El pasado 12 de octubre se cumplieron 526 años de la conquista y el genocidio de los pueblos originarios de América, y como una triste burla del destino, ese día, Milagro Sala cumplía 1000 días de injusta prisión, pues no tiene una condena judicial firma que pueda justificarla.

Como está pasando hoy con la Corte Suprema, en la que el gobierno ha logrado imponer su mayoría con la presidencia de Carlos Rosenkrantz y los votos de Horacio Rosatti y Elena Highton (ver nota aparte), en Jujuy, el Poder Judicial fue cooptado por el gobierno de Cambiemos, a los pocos días de asumir Gerardo Morales. La incorporación allí de 4 nuevos miembros al Tribunal Superior de Justicia, y las maniobras irregulares en las designaciones de jueces, han sido la constante. Sólo así podrán conseguir –aunque hasta el momento no lo han logrado- una condena contra Milagro, ya que en dos procesos judiciales fue absuelta en una causa, y condenada a pocos meses de prisión en suspenso en otra.

El proceso que se desarrolla actualmente contra la dirigente jujeña, se realiza ante un tribunal oral criminal presidido por una jueza –Alejandra Tolaba- que no aprobó el examen para ese puesto. Nada de eso parece importar en la provincia gobernada por Morales, que ha hecho de la persecución contra Milagro uno de los ejes de su gestión. Así, ha ordenado contra la agrupación Tupac Amaru la destrucción de su obra de viviendas, centros médicos, piscinas, centros infantiles, y hasta el allanamiento y secuestro de bienes en el local que la organización posee en el centro de San Salvador.

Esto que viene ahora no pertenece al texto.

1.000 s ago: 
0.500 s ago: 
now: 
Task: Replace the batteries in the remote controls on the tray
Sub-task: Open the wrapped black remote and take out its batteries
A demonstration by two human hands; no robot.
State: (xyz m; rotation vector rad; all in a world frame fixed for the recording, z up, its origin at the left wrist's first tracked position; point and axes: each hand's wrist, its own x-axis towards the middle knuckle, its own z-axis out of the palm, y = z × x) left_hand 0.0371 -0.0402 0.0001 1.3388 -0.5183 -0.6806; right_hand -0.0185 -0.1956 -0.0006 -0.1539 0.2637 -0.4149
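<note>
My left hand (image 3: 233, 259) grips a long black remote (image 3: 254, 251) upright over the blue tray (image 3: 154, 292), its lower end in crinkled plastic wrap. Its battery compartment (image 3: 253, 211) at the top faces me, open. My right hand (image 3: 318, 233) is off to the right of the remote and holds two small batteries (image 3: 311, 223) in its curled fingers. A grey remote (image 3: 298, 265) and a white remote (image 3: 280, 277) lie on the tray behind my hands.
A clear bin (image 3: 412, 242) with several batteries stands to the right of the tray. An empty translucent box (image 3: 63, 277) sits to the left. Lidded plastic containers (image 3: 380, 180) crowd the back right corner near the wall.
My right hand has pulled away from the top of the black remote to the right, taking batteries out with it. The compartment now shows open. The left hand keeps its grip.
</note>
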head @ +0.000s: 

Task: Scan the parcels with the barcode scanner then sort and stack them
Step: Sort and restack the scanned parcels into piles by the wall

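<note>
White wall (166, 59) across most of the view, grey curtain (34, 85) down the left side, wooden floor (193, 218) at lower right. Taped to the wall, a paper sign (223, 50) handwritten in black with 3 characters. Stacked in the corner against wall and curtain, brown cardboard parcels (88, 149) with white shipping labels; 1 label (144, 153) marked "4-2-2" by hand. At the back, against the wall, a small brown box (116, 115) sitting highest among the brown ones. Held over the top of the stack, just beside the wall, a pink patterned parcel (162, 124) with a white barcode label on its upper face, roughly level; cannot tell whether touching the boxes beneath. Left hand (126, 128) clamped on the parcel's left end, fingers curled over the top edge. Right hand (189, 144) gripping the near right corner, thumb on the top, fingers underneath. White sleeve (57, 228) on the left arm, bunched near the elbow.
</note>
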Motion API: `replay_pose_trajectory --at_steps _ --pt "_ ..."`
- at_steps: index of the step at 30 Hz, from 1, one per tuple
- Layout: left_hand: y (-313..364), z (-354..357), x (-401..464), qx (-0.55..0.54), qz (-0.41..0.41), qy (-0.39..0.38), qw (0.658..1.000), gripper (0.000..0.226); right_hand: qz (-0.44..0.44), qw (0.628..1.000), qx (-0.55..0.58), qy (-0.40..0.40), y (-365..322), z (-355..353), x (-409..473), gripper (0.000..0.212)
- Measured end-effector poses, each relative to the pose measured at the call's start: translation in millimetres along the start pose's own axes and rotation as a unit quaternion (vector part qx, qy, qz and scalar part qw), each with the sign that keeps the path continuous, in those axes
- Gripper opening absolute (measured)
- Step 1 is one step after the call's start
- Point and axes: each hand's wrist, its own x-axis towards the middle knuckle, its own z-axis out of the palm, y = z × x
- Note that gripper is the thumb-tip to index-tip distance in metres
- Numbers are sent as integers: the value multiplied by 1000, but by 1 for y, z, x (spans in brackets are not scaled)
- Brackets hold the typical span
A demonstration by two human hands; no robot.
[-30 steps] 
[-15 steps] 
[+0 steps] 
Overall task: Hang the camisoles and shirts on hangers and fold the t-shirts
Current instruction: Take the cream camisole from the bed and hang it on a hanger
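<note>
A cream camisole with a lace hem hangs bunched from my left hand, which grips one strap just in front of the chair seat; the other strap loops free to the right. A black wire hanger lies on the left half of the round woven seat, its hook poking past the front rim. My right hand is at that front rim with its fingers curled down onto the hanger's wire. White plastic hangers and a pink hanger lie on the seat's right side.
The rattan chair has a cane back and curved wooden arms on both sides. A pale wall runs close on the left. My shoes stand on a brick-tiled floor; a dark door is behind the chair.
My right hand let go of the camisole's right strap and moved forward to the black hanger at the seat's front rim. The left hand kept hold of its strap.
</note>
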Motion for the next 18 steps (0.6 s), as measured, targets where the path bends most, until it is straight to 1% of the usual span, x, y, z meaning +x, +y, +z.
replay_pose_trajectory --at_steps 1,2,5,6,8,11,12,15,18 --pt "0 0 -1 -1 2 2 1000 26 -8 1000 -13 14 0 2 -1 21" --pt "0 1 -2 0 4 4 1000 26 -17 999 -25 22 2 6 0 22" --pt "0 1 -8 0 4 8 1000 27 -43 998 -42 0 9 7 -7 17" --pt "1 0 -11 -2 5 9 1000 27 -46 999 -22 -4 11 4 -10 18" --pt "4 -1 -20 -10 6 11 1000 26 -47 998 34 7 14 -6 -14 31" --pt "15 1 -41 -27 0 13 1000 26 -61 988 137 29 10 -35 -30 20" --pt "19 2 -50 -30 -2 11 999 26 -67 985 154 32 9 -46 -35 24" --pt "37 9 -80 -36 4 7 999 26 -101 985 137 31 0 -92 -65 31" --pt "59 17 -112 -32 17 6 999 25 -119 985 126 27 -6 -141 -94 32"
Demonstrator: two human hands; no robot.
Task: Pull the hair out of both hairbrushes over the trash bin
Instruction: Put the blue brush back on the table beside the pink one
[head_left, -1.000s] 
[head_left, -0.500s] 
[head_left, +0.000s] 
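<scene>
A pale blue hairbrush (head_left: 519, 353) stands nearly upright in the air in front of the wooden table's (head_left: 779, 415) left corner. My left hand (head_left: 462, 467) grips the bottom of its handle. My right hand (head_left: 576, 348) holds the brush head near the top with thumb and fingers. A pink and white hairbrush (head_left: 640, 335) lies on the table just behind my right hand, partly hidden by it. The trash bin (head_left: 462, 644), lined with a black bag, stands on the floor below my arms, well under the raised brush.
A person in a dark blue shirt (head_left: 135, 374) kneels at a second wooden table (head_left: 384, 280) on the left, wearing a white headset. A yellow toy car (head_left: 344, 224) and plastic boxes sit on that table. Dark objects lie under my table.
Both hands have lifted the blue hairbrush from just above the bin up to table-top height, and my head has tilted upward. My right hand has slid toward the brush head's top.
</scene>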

De esta forma, Morales intenta esconder la crisis que vive esa provincia, donde los despidos en los ingenios, el avance de la pobreza y el hambre, están minando el apoyo que le valió el triunfo en 2015.

El hostigamiento, persecución, vejaciones y maltratos contra Milagro y su familia, no han podido doblegarla. A pesar de internaciones médicas, humillaciones como llevarla en pijama al Tribunal y luego ordenar su desalojo por “vestimenta impropia”, prisión domiciliaria rodeada de gendarmes, etc., cada vez que tiene oportunidad, Milagro expresa a viva voz su profundo desprecio por sus verdugos y su apoyo a las causas populares.

Su entereza se ha transformado en una bandera de lucha para muchos sectores, que en este aniversario de su detención se expresó en actos, marchas, lectura de poemas y el estreno en Buenos Aires de un excelente documental de Martín Adorno y Cynthia García sobre su vida y su lucha. En Córdoba hubo un acto con oradores y exposición de fotografías de Milagro en el Museo de Antropología de la Facultad de Filosofía y Humanidades, con mucho público, donde estuvimos presentes.